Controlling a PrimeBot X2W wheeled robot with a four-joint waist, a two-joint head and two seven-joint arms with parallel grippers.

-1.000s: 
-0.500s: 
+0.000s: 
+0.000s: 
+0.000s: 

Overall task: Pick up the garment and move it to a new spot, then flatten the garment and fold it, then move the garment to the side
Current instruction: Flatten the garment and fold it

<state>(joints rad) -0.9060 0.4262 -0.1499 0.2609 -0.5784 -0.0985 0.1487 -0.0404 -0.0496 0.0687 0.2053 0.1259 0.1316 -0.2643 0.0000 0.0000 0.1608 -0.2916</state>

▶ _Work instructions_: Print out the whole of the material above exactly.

▶ _Output of the task_:
Controlling a PrimeBot X2W wheeled robot with a four-joint waist, a two-joint head and two seven-joint arms with parallel grippers.

-1.000s: 
-0.500s: 
+0.000s: 
+0.000s: 
+0.000s: 

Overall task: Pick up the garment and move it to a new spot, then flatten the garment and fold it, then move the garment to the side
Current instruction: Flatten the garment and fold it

<state>(joints rad) -0.9060 0.4262 -0.1499 0.2609 -0.5784 -0.0985 0.1487 -0.0404 -0.0496 0.0687 0.2053 0.1259 0.1316 -0.2643 0.0000 0.0000 0.1608 -0.2916</state>

The exercise closes with this answer.